Final answer:
The maximum induced voltage in the coil is 1200π V, and it occurs when the coil's plane is perpendicular to the magnetic field.
Step-by-step explanation:
The student's question revolves around electromagnetic induction and Faraday's law of induction, which relates to the induced electromotive force (emf) in a rotating coil within a magnetic field. The magnetic flux through a coil is given by Φ = BAcos(θ), where B is the magnetic field strength, A is the area of the coil, and θ is the angle between the magnetic field and the normal to the surface of the coil.
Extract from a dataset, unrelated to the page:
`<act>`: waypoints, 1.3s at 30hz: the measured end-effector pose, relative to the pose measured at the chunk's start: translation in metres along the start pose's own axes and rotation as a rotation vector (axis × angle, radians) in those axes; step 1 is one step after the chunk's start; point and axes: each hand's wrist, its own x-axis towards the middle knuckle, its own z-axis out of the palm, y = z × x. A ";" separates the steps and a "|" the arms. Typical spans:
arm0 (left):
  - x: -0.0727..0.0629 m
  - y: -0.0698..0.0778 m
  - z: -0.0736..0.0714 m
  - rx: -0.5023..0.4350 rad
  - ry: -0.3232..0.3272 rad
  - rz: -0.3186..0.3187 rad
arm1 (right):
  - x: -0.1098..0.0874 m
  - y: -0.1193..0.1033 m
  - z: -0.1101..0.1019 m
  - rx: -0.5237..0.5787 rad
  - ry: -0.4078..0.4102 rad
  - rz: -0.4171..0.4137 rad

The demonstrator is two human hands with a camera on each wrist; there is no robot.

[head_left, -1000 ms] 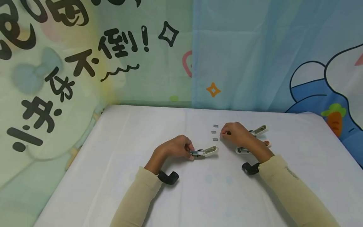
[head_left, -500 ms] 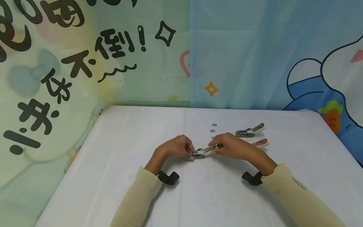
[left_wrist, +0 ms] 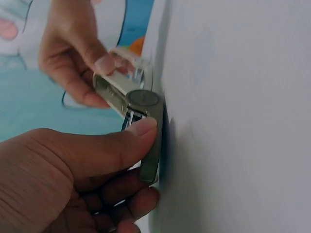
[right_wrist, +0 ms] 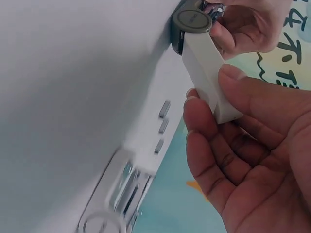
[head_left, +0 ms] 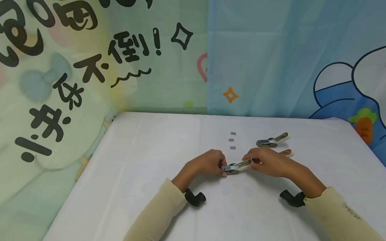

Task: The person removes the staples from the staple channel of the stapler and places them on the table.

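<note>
An opened stapler point(head_left: 237, 166) with a grey-green base and a white top arm lies between both hands, close over the white table. My left hand point(head_left: 209, 163) pinches the base end; in the left wrist view the thumb presses beside the round pivot point(left_wrist: 144, 97). From the other side, my right hand point(head_left: 272, 163) pinches the white arm point(right_wrist: 206, 73) near its tip, thumb on one face and fingers on the other. The stapler's top arm is raised away from its base at the pivot.
Several short staple strips point(head_left: 231, 140) lie in a column beyond the stapler. A second opened stapler point(head_left: 269, 141) lies behind my right hand. A third one, with a brownish arm point(head_left: 286, 152), is mostly hidden by that hand. Printed curtains stand behind the white table point(head_left: 169, 134).
My right hand has left the spot beside the staple strips and come to the stapler's top arm, gripping it. Both hands and the stapler have since shifted right and slightly nearer.
</note>
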 end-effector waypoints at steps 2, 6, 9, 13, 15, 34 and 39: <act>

The emf induced in a coil is related to the rate of change of this magnetic flux over time, according to Faraday's law.
For part (a), using Faraday's law of induction, the maximum induced voltage (ε) in the coil is given by the equation ε = NABω, where N is the number of turns, A is the area of the coil, B is the magnetic field strength, and ω is the angular velocity in radians per second. To find ω, we convert the rotation rate from rev/s to rad/s by multiplying by 2π. The coil's rotation rate of 60 rev/s is equivalent to 60 x 2π rad/s. Therefore, the maximum induced voltage is ε = (1000 turns)(0.10 m²)(0.20 T)(60 x 2π rad/s) = 1200π V.
For part (b), the maximum induced voltage occurs when the rate of change of the magnetic flux is the greatest; this happens when the coil's plane is perpendicular to the magnetic field (orientation is 90° to the field).